— Task description —
When you reach the line with "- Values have" in the listing below, transcribe it and each line after it up to and including the line with "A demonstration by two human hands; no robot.", exactly and with nothing else.
─── Available data
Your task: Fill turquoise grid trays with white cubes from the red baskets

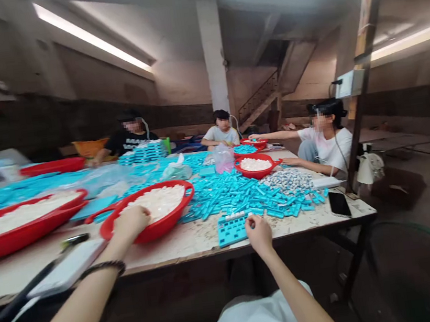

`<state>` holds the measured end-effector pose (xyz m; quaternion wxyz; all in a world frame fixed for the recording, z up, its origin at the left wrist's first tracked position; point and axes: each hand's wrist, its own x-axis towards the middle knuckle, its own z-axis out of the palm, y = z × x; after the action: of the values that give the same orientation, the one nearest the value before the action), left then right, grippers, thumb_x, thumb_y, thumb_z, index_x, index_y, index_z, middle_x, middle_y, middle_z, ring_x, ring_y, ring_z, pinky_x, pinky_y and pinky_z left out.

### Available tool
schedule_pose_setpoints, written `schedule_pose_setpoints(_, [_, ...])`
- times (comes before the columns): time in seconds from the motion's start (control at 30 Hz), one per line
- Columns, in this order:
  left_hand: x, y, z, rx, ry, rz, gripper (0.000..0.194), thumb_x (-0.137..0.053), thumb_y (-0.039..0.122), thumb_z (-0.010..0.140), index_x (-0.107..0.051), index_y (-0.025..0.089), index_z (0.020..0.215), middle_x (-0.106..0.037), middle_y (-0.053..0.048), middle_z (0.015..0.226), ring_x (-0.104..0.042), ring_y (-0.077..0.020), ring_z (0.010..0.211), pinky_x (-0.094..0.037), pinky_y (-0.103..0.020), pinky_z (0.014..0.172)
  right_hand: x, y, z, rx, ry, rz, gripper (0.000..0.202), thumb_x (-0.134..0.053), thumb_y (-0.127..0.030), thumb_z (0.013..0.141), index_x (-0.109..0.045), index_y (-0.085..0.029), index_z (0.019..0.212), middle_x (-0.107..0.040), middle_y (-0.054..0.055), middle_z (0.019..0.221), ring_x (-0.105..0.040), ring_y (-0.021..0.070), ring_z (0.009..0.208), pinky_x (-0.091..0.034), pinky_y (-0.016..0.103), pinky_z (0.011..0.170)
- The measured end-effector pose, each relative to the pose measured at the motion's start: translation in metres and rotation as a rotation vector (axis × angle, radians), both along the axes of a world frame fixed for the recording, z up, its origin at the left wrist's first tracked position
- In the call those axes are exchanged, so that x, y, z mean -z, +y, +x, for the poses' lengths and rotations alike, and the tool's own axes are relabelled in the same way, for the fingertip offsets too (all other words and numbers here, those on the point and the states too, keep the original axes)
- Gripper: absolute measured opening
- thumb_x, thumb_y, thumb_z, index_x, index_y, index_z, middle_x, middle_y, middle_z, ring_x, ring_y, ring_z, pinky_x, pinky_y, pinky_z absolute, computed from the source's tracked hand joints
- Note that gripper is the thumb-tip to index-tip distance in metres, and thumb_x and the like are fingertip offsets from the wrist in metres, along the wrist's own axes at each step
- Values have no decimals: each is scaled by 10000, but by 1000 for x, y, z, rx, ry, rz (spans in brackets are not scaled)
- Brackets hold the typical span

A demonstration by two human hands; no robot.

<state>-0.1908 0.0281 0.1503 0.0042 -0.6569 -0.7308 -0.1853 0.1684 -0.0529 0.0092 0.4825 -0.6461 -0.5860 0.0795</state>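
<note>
My left hand reaches into a red basin heaped with small white pieces; its fingers are curled down among them and hidden from me. My right hand rests on the right edge of a blue grid tray near the table's front edge; a row of white pieces sits along the tray's top. Just beyond the tray lies a spread of several loose blue parts. A dark band circles my left wrist.
Three other people sit around the wooden table. More red basins of white pieces stand left and at the far side. A phone lies at the right corner. A white pad with a cable lies at the front left.
</note>
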Motion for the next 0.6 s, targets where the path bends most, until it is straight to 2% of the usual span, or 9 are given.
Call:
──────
— Reply to the task —
- Values have no decimals: each is scaled by 10000, but by 1000 for x, y, z, rx, ry, rz (spans in brackets are not scaled)
- Brackets hold the typical span

A demonstration by two human hands; no robot.

What this exercise required is now done.